◆ **DATA**:

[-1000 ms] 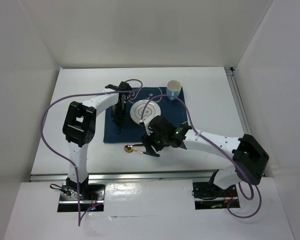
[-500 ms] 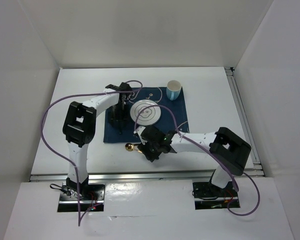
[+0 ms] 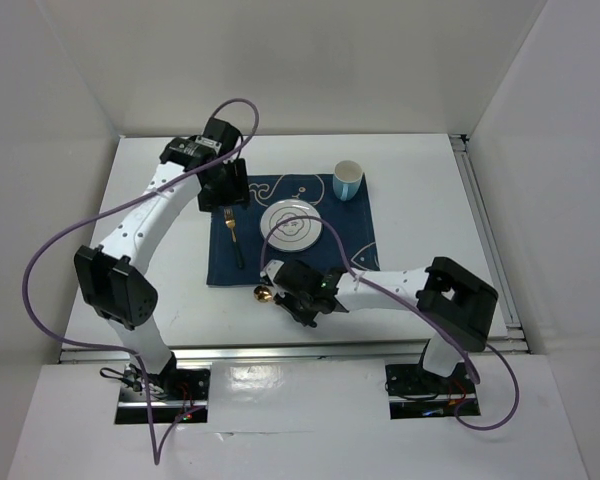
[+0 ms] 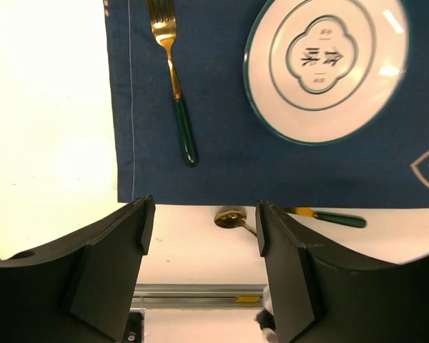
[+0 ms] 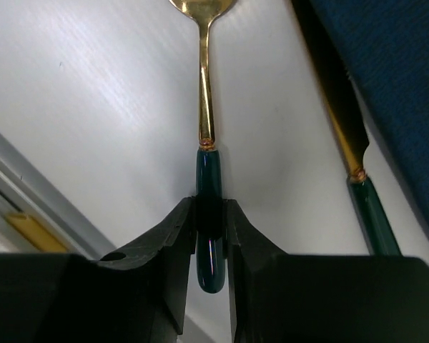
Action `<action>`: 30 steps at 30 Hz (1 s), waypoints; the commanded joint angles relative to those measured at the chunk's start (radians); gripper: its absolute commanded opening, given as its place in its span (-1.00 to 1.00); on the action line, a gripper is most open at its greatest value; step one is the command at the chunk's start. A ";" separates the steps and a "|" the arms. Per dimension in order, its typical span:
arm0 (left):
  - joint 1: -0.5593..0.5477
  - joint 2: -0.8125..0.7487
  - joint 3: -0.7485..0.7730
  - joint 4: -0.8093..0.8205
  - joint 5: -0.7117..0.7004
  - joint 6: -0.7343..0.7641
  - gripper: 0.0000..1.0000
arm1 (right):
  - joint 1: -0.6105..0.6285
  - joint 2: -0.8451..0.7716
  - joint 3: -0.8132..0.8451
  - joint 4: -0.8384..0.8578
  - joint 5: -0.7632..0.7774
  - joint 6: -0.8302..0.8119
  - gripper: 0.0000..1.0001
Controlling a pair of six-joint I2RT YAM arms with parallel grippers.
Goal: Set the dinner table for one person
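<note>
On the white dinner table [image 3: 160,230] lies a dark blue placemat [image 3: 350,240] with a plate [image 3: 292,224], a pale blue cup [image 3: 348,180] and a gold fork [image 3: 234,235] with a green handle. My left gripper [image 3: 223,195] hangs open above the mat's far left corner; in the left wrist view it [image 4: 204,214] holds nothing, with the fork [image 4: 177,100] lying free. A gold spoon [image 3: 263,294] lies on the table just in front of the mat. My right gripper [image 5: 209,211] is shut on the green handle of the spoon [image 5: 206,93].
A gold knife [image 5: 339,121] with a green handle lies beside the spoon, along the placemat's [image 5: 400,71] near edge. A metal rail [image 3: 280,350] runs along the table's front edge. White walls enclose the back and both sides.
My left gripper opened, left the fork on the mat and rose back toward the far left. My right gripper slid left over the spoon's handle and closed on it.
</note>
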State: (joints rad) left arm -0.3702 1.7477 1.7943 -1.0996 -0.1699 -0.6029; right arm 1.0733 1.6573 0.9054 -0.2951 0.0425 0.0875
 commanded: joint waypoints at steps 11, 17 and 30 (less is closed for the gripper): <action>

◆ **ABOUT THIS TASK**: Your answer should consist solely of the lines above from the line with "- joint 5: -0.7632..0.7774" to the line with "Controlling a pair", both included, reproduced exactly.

◆ **WRITTEN ANSWER**:
  - joint 5: -0.7632..0.7774
  - joint 6: -0.8302..0.8119
  - gripper: 0.0000..1.0001
Controlling a pair of six-joint I2RT YAM arms with parallel grippers.

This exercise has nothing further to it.